WEED ABATEMENT

George C. Ballas - inventor of the weed eater  (Houston Chronicle)

On a blistering hot day in 1971, a ballroom dance instructor named George Ballas sat in his car as it was pulled through a Texas car wash.  The spinning brushes that were battering the windshield wipers caught his attention.  He later claimed this was the inspiration that led to his inventing the weed eater.  His first prototype had fishing line poking through holes of a tin can attached to a lawn edger.

The 28 inches of rain that fell on Michael's 4,500 square-foot backyard last winter completely ruled out using George's weed eater.  By late April, the 40-degree slope that rises up behind the house was blanketed with a six-foot high impenetrable thatch of shrub-like weeds with stalks the size of a baseball bat.  
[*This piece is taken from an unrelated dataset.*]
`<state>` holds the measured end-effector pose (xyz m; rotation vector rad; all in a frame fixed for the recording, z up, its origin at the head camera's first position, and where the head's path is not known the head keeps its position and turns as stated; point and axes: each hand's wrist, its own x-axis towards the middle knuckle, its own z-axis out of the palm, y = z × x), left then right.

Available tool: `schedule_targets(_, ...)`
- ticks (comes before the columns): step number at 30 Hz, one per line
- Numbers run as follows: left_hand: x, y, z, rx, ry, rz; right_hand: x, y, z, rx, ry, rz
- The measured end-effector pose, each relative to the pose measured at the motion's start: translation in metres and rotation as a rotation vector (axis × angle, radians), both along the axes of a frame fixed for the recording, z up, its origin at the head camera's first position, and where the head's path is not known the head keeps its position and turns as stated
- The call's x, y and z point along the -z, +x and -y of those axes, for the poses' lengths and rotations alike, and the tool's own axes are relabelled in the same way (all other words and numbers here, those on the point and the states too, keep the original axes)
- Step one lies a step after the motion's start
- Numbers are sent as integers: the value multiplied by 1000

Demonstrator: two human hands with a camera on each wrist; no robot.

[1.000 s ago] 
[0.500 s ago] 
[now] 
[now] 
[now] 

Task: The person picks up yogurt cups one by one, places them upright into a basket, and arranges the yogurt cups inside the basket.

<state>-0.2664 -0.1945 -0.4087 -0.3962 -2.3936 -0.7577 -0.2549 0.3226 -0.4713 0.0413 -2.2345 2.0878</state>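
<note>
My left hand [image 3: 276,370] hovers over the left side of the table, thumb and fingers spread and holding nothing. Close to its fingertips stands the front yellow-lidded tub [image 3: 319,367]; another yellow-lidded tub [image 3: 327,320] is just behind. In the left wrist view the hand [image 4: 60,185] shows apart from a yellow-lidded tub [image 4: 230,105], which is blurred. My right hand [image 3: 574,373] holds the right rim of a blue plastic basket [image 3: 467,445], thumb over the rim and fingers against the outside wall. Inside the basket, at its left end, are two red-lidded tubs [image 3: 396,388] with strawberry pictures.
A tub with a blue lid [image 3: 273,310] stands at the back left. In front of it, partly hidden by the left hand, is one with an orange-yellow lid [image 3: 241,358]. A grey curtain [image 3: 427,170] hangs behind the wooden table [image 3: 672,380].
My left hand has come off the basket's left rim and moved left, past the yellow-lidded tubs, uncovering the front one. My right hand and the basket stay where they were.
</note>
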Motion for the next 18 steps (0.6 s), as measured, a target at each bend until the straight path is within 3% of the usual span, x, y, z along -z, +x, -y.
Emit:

In early May, the annual weed abatement proclamation arrived in Michael's snail mail.  The Los Angeles Fire Department demanded that nothing alive or dead, exceeding three inches in height would be permitted to exist on the property.  The letter warned that any household failing to comply by June 1st would face such drastic consequences, they'd wish they lived in Gaza.

In America you have the right to load up on automatic weapons and you can apply to the USDA for a license to have a pet tiger; but God forbid an unruly weed finds its way into your yard and unleashes the full force of local authorities to be brought down on you and your family.

We asked the neighborhood gardener how much he'd want to clear the hill for us.  He walked to the base of the slope, tilted his head back as he took in the full length of the steep hill and gave us a price.  I am not comfortable sharing the amount with anyone, suffice to say we took it as the gardener's polite but firm way of indicating he wasn't interested. 

We settled on the do-it-yourself approach and due to the lack of a bulldozer, barely survived a six-week long struggle that challenged everyone's outlook on life.  In the end, we lined up 1,600 lbs. of bags along the curb and called for the city's brush clearance crew to haul it away. 


During the horrid six weeks spent on that damn hill I kept thinking how this could be avoided in the future.  I found several videos on YouTube demonstrating how laying down a tarp over a patch of ground shuts off the sunlight from reaching the soil and makes it impossible for any plant to sprout.  Home Depot had various types of sun block fabrics but covering the entire hill would cost a small fortune.  As luck would have it, Michael knew a guy.

In a straight up trade for a six-pack of that little known yet fabulous Victoria beer from Mexico, we came into possession of enough vinyl plastic to carpet the infield at Santa Anita.  The 80-pound rolls of this material ran 3 feet wide and 100 feet in length.  The thickness is about the same as the plastic tablecloth that June Cleaver had in her breakfast nook.  No, of course it isn't biodegradable, that would defeat the whole purpose.  Yes, I know, plastic is destroying the planet but at least this was one time when it isn't going to end up in the ocean. 

Not surprisingly, I was so excited to get our hands on this stuff that I never gave a thought to the color.  Half of the load was a common inoffensive blue - my guess for the actual shade would be somewhere between azure and ultramarine.  It wasn't until I checked the other half of the load that my enthusiasm began to tail off.  I would have preferred a green, any green in fact to go with the blue.  One could argue that when combined, blues and greens are pretty much interchangeable.  The French impressionist painter Claude Monet capitalized on this with myriad greens and blues in creating watery garden scenes that are notably soothing to the eye despite the immense size of many of the canvasses.  

Given that Michael's backyard served as a tilt-up billboard the size of a basketball court overlooking East Los Angeles, I was somewhat alarmed to discover the blue would be paired up with a scalding neon yellow.  

A few days later a photo on Google drew my attention.  The picture was taken in Chicago showing a group of Ukrainian Americans unfurling a 1,800 square foot Ukrainian flag purported to be the largest (soon to be the second largest) in the United States.